For a moment, it seemed as if the Fihrids might succeed in turning the western half of the Islamic world into a private family empire. The Fihrids greeted the fall of the Umayyads in 749-50 with delight, and sought to reach an accommodation with the new Abbasid Caliphs of the east to allow them to continue. But when the Abbasids rejected their offer of nominal vassalship and demanded full submission, the Fihrids broke with the Abbasids and declared independence.

In a decision that would prove fatal, Abd al-Rahman ibn Habib invited the remnants of the fugitive Umayyad clan to take refuge in his dominions. He soon regretted his decision. The arriving Umayyad princes, as the sons and grandsons of caliphs, were of more noble blood than the Fihrids themselves, and became a focal point of conspiracies among the Arab nobles of al-Qayrawan, resentful of Ibn Habib's autocracy.
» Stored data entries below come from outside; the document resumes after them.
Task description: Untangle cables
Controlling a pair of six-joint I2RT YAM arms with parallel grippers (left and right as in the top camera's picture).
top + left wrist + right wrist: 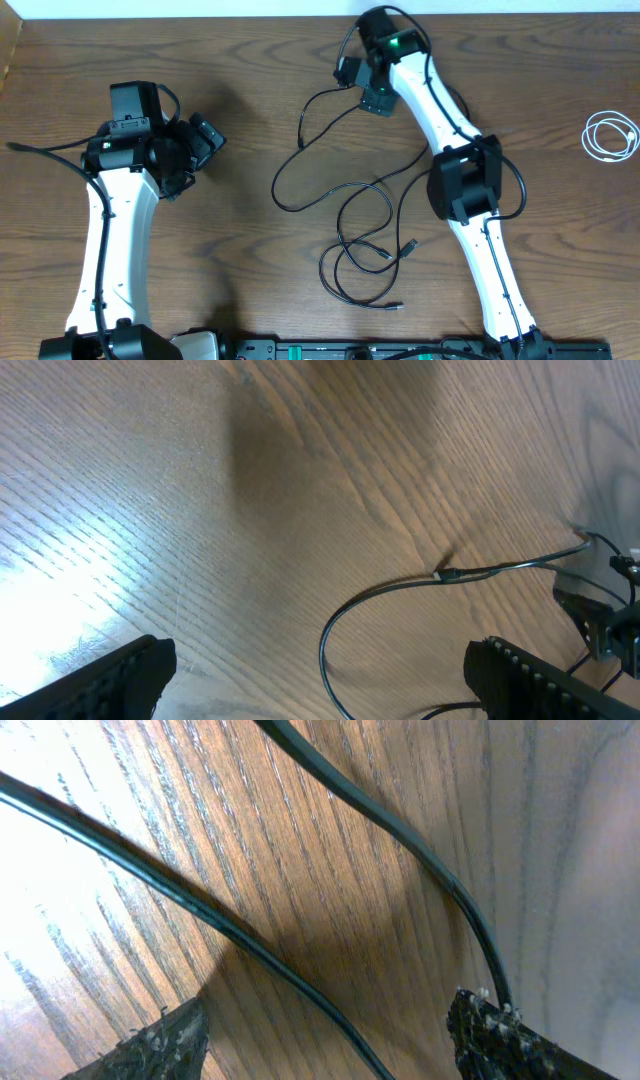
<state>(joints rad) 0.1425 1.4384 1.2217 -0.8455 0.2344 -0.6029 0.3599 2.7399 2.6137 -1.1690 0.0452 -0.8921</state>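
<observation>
The black cords (pixel 341 225) lay in a loose tangle on the middle of the brown wooden worktop (pixel 240 60), between the two arms. Their loops overlapped and crossed one another, and small plug ends showed at the near side of the heap. One strand ran from the tangle toward the far side, up to where the right arm (pixel 465 185) reached in. The white cord (pixel 590 138) sat apart from the rest, coiled in a small ring near the right edge of the worktop, well away from the black ones and from both arms.

The right gripper (pixel 328 1015) hung low over the far end of the tangle. Its fingers (pixel 500 1040) were spread, and in the right wrist view two black strands ran across the wood in the gap between them. One strand passed out of sight behind the right-hand fingertip; whether it touched that fingertip could not be told. Neither strand was pinched.

The left gripper (pixel 320 650) hovered over bare wood to the left of the tangle, clear of the cords. Its fingers (pixel 110 685) stood wide apart with nothing between them except the worktop below. In the left wrist view a curve of black cord lay on the wood beyond the fingertips, leading off to the right toward the other gripper.
</observation>
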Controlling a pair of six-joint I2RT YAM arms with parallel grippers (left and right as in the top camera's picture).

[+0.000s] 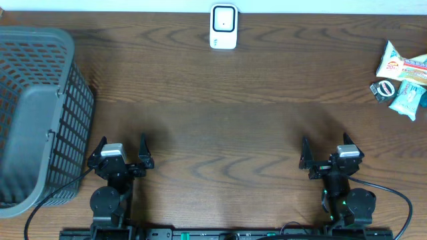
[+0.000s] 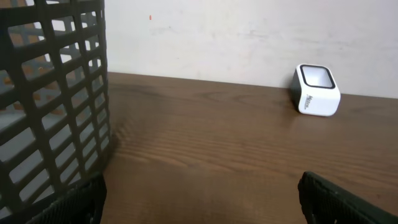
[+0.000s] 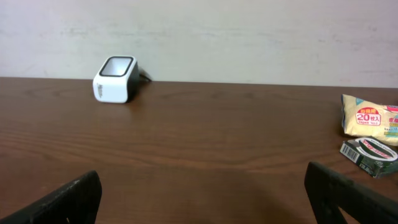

Ibn Habib set about persecuting the exiles. One of them, the young Abd al-Rahman, would flee to Al-Andalus, depose the Fihrids there and erect the Umayyad Emirate of Qurtubah in 756.

While the Andalusi branch was eclipsed by the Umayyads, the Ifriqiyan branch of the Fihrids descended into a bloody family quarrel in 755, that threw Ifriqiya into chaos, and ended with them being overrun and extinguished in a Kharijite Berber uprising in 757–758.

The al-Fihri name continued to have a magical effect in Al-Andalus, and pretenders drawn from that family continued to challenge Umayyad rule until the end of the century. The descendants of this family are found in Fez, Morocco under the name of al-Fassi al-Fihri, and some are found in Tunisia.

The genealogy of the Fihrids:

- Nafi al-Fihri
  - Uqba ibn Nafi al-Fihri, founder of al-Qayrawan, conqueror of the Maghreb, emir of Ifriqiya (666-674, 681-683)
    - Abu Ubayda ibn Uqba al-Fihri, participated in conquest of Hispania, 712.
      - Habib ibn Abi Ubayda al-Fihri, conqueror of Sous, military commander of Ifriqiyan army, fell at Bagdoura in 741.
        - Abd al-Rahman ibn Habib, emir of Ifriqiya (745-755)
          - Habib ibn Abd al-Rahman, wali of Cyrenaica, killed his uncles Muhammad and Ilyas in combat, emir of Ifriqiya (755-57)
            - Abd al-Rahman ibn Habib, 'al-Siqlabi', united with Berber rebel Abu Hatim, led Iberian revolt in 778-779.
          - Yusuf ibn 'Abd al-Rahman al-Fihri, emir of Al-Andalus (747-756), wali of Toledo (756-759)
            - Muhammad ibn Yusuf al-Fihri, led Iberian revolt in 785.
            - Abd al-Rahman ibn Yusuf al-Fihri, governor of Zaragoza in 740s.
            - al-Qasim ibn Yusuf
        - Ilyas ibn Habib, murdered his brother Abd al-Rahman, wali of Tripolitana, emir of Ifriqiya (755-56)
        - Abd al-Warith ibn Habib, complicit in murder of Abd al-Rahman
        - Imran ibn Habib, opposed to murder of Abd al-Rahman, joined with Habib ibn Abd al-Rahman, Wali of Tunis.
      - Khalid ibn Abi Habib, fell at Battle of the Nobles in 740.
      - Muhammad ibn Abi Ubayda, may have been complicit in murder of Abd al-Rahman, killed in conflict with Habib ibn Abd al-Rahman.
      - Uthman ibn Abi Ubayda.
        - Shuaib ibn Uthman, wali of Gabes.